Work instruction = With pictures removed, the data below should be returned exactly.

Given data =

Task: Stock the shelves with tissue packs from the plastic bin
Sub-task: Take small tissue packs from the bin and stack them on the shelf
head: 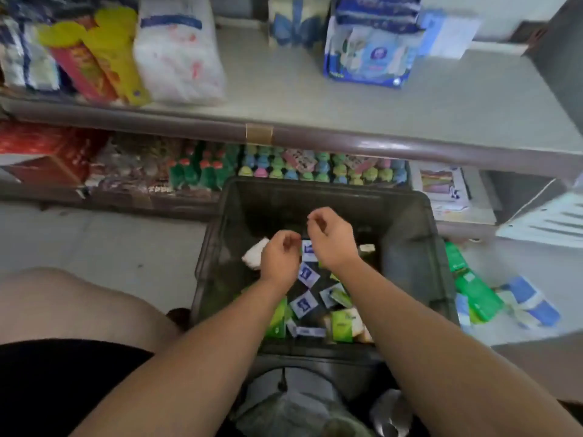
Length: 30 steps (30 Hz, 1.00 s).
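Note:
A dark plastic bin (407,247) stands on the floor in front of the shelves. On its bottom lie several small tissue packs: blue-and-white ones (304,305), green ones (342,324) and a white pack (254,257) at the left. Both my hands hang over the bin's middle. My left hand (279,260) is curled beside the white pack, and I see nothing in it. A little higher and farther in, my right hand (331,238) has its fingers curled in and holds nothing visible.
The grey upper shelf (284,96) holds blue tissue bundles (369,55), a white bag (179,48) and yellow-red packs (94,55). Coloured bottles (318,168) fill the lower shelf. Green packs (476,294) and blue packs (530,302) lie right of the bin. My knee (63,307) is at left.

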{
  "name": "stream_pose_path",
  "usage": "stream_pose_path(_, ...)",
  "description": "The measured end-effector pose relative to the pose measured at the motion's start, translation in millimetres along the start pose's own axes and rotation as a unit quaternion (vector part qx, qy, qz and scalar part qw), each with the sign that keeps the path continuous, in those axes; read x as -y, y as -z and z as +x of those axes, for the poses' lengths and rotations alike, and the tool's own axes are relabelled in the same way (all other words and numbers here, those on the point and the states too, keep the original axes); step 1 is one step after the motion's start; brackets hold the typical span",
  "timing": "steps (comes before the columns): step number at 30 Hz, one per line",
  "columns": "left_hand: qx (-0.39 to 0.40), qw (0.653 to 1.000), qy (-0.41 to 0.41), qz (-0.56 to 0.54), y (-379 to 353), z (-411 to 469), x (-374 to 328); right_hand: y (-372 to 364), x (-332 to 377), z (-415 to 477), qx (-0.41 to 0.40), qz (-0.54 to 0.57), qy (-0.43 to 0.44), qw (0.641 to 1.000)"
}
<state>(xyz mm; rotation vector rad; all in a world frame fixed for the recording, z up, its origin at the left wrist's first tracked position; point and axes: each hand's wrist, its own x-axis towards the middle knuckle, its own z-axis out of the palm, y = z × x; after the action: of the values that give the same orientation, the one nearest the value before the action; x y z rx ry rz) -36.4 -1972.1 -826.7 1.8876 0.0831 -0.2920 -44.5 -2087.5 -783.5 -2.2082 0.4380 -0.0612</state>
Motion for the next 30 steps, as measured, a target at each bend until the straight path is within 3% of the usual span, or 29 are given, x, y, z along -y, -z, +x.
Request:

Your solution =
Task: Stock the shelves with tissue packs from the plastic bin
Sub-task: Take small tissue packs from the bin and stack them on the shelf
head: 
Length: 30 steps (30 Hz, 1.00 s).
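Note:
A dark plastic bin (407,247) stands on the floor in front of the shelves. On its bottom lie several small tissue packs: blue-and-white ones (304,305), green ones (342,324) and a white pack (254,257) at the left. Both my hands hang over the bin's middle. My left hand (279,260) is curled beside the white pack, and I see nothing in it. A little higher and farther in, my right hand (331,238) has its fingers curled in and holds nothing visible.
The grey upper shelf (284,96) holds blue tissue bundles (369,55), a white bag (179,48) and yellow-red packs (94,55). Coloured bottles (318,168) fill the lower shelf. Green packs (476,294) and blue packs (530,302) lie right of the bin. My knee (63,307) is at left.
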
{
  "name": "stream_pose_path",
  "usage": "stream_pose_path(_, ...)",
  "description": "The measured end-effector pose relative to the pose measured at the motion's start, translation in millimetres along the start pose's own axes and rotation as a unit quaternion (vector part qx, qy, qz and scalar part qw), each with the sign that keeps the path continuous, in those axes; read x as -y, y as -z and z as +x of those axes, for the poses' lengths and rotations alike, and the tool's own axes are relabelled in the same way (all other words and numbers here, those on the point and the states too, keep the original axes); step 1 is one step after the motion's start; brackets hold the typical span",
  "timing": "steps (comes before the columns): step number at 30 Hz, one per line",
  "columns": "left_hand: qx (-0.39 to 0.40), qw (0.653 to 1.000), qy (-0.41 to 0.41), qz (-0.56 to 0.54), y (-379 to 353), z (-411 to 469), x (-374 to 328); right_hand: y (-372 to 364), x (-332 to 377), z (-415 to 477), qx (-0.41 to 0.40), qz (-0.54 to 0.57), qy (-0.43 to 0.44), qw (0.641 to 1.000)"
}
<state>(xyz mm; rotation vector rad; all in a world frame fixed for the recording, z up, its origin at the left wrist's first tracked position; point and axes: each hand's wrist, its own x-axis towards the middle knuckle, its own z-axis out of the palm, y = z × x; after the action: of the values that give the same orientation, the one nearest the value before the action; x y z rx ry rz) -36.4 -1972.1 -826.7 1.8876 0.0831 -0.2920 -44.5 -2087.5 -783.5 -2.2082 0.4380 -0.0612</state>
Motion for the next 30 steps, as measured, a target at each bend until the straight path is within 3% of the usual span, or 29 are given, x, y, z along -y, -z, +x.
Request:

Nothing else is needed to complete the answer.